Приказ подписали атаман Тарас «Бульба», начальник штаба бывший петлюровский полковник и агент немецкой разведки Петр Смородский, адъютант атамана хорунжий Юрий Круглый-Дорошенко. Вскоре Круглого-Дорошенко настигнут пули советских партизан, и штабные документы в качестве адъютанта будет подписывать свежеиспеченный сотник Сыголенко. А потом атаман поручит своему любимцу Сыголенко по совместительству еще и редактирование газетки с пышным названием «Гайдамака». Выходит, Сыголенко был не просто одним из обычных «сечивиков», он входил в число особо доверенных лиц, отличившихся перед немцами и националистами в боях с окруженными подразделениями Красной Армии в районе Олевска, а также в последующих схватках с местными партизанскими отрядами.
Разыскали чекисты еще один примечательный документ: протокол совещания старшин УПА «Полесская сечь» от 18 ноября 1941 года, на котором председательствовал сам атаман, присвоивший себе к тому времени чин генерал-хорунжего. На этом совещании сотник Сыголенко докладывал, что прибывший к ним капитан войск СС Гичке запросил у бульбашей помощи в поголовном расстреле к 19 ноября всех евреев Олевска.
Следователь Дюкарев имел на руках и другой документ. Из него было ясно, что в точно назначенный эсэсовцем срок шестьдесят бульбовских «казаков» под командованием двух старшин расстреляли 535 советских граждан еврейской национальности в городе Олевске.
Под давлением неопровержимых улик подследственный, наконец, сознался, что он действительно Кирилл Сыголенко, бывший сотник УПА «Полесская сечь». Ни в Вене, ни в Кельне он никогда не учился, в фашистских лагерях смерти не сидел. Документы на имя Карла Ковальского попали к нему в руки в конце войны совершенно случайно, по ним он и зарегистрировался в еврейской общине Западного Берлина, чтобы получить пособие и открыть на него какое-нибудь дело.
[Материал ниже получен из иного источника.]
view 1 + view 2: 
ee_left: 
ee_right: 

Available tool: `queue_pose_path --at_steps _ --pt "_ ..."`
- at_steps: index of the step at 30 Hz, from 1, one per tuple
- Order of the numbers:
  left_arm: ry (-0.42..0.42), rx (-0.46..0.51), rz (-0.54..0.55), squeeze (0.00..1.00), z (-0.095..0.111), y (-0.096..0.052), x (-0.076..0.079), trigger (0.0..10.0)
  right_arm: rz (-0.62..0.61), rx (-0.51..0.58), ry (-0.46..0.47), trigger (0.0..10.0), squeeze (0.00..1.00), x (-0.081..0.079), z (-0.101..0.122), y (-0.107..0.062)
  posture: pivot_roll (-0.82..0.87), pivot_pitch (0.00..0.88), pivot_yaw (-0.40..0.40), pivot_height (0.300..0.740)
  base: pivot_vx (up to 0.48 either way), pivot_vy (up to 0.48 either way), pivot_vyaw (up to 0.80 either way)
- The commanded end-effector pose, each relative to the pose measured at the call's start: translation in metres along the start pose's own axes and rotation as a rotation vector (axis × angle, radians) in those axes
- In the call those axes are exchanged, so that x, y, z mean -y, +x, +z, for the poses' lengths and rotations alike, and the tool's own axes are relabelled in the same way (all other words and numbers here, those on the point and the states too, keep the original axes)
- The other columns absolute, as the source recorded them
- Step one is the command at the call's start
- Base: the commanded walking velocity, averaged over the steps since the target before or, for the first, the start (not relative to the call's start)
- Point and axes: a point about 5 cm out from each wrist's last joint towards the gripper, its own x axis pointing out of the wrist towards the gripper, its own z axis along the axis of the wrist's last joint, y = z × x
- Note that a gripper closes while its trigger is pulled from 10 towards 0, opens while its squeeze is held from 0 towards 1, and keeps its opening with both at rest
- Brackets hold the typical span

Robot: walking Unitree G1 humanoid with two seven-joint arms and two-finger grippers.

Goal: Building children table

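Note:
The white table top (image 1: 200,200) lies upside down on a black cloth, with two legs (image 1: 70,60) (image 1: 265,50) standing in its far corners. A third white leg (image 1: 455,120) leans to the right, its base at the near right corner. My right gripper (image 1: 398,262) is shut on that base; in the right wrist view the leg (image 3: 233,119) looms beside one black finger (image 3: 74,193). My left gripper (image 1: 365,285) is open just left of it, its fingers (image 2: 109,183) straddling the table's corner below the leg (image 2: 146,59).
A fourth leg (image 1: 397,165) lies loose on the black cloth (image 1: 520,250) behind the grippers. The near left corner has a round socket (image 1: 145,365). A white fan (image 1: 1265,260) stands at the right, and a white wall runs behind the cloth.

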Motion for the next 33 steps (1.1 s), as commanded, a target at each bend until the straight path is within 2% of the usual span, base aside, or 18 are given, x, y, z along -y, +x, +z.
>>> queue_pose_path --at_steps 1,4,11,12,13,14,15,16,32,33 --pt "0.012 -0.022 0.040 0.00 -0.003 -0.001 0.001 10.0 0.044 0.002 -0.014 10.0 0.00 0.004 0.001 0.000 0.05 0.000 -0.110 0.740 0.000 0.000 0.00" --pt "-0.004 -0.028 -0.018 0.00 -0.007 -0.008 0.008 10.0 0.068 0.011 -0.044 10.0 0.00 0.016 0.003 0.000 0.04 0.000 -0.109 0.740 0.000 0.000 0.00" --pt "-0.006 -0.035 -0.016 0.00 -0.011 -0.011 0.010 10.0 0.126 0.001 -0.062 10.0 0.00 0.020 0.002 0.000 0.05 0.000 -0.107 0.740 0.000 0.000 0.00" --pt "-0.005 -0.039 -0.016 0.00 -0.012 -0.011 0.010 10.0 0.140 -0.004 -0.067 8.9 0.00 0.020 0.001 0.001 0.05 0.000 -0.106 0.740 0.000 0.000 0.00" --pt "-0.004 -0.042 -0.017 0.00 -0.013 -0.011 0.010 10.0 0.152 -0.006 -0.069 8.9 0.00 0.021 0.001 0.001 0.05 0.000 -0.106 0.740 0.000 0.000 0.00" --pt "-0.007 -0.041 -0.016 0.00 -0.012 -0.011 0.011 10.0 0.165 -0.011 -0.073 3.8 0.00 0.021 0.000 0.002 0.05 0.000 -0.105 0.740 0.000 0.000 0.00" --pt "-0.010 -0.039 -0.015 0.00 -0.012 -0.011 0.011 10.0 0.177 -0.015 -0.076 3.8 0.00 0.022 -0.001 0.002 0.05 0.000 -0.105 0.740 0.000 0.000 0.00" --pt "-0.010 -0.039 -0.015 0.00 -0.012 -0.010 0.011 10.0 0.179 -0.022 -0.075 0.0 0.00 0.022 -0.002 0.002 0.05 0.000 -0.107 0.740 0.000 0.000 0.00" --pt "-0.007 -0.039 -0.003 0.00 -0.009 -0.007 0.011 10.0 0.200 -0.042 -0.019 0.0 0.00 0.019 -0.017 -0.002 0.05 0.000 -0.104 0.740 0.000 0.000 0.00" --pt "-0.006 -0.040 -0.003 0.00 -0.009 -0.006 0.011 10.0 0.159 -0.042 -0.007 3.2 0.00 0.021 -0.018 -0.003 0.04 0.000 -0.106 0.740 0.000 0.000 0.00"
И опять следователь усомнился: и в том, что документы еврейского мелкого торговца случайно попали к сотнику «Бульбы», и в том, что тот обратился в общину лишь с целью получить пособие. Документы на чужое имя, но с твоими приметами просто так на улице не валяются. Да и пособие не было настолько большим, чтобы Ковальский мог приобрести на него в Западном Берлине собственный дом, как он это сделал. Регистрация в общине нужна была Сыголенко прежде всего для того, чтобы надежно укрыться от правосудия. Ну кому, в самом деле, придет в голову искать сотника УПА, впоследствии коменданта полиции в еврее, чудом выжившем в лагере смерти Дахау?
Между тем лейтенант Петренко продолжал уточнять факты бурной биографии Сыголенко. Оказалось, что с «Бульбой» Сыголенко расстался при невыясненных обстоятельствах в декабре 1941 года и сразу занял должность переводчика в жандармерии в Сарнах. Видимо, сей «идейный националист» служил оккупантам верой и правдой, иначе было бы просто немыслимо последующее, летом 1942 года, назначение на пост коменданта полиции в Дубровицах.
Майор Дюкарев был опытным и квалифицированным следователем, но и ему стоило больших трудов держать себя в руках. Он быстро понял, что подследственный — человек малообразованный, но от природы достаточно умный, по-житейски хваткий, из тех, про которых говорят, что такому пальца в рот не клади. Сыголенко владел несколькими языками почти в равной степени — это было характерно для жителей сел и местечек Западной Украины, где на протяжении многих лет жили бок о бок украинцы, русские, поляки, евреи, немцы, чехи, мадьяры. Это затрудняло установление его национальности и подлинного места рождения. Лгал он совершенно беззастенчиво, громоздил одну версию на другую, вовсе не задумываясь о логике, не смущаясь явных противоречий. Когда его уличали, не терялся, а с необычайной легкостью выдумывал что-нибудь новенькое.